§ **How to complete this task**: Each line that contains the word "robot" counts once; give the total for the records below and nothing else.

§ **Extracted entries**:
☆ ☆ ☆ ☆

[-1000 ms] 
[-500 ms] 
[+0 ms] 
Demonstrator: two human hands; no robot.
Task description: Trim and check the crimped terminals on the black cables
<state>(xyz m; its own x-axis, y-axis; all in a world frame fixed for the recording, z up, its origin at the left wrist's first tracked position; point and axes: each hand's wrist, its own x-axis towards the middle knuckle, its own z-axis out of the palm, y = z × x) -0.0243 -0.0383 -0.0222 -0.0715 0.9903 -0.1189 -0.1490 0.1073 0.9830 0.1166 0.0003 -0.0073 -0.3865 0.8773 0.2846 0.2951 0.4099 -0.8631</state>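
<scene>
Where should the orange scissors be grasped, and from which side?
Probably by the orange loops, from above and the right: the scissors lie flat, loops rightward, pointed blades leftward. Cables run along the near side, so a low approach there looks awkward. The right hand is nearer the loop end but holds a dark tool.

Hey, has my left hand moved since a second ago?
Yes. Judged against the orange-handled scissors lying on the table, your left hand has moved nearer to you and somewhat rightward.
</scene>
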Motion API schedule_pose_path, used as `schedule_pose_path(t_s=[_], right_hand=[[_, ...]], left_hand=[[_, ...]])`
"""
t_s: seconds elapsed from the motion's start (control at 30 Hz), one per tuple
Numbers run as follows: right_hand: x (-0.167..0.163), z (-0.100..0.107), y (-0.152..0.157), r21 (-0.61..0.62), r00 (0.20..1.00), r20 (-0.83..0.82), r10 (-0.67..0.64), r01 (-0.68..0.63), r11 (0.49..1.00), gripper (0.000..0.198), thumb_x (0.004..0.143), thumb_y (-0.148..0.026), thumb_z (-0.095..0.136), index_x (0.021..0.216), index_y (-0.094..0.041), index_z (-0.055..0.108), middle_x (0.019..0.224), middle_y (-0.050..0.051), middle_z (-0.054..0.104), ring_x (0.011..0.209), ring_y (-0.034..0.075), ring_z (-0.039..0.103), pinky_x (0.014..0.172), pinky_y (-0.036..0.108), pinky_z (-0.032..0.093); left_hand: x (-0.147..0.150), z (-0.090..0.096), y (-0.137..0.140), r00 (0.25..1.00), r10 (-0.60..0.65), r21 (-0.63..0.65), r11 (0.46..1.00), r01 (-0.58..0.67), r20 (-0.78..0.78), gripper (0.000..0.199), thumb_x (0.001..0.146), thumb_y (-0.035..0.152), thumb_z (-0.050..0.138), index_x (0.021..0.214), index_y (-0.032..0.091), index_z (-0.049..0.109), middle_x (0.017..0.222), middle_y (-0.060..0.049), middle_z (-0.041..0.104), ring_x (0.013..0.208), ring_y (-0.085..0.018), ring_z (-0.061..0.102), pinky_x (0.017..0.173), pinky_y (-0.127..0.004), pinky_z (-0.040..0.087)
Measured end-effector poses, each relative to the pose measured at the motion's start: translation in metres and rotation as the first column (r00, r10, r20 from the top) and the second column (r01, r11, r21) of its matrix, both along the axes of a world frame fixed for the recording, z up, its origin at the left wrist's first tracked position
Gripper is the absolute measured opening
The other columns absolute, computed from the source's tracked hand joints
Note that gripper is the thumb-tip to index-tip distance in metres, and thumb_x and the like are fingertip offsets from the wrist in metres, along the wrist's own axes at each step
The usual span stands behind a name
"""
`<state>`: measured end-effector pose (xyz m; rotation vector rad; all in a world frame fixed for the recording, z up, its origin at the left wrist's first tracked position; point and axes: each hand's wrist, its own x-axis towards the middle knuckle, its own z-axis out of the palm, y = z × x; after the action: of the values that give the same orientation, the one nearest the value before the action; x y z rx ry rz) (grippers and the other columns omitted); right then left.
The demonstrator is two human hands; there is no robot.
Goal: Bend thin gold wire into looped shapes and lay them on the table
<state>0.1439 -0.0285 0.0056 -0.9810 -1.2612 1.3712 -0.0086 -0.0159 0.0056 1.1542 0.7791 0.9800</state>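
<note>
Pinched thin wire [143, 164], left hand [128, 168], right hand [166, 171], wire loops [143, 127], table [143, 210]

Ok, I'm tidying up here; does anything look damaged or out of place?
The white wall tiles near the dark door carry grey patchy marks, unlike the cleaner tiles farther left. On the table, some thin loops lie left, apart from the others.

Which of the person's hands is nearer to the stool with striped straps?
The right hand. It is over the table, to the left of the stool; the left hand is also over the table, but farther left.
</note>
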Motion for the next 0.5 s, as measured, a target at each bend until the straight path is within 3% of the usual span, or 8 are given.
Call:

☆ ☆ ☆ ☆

§ **Answer area**: 2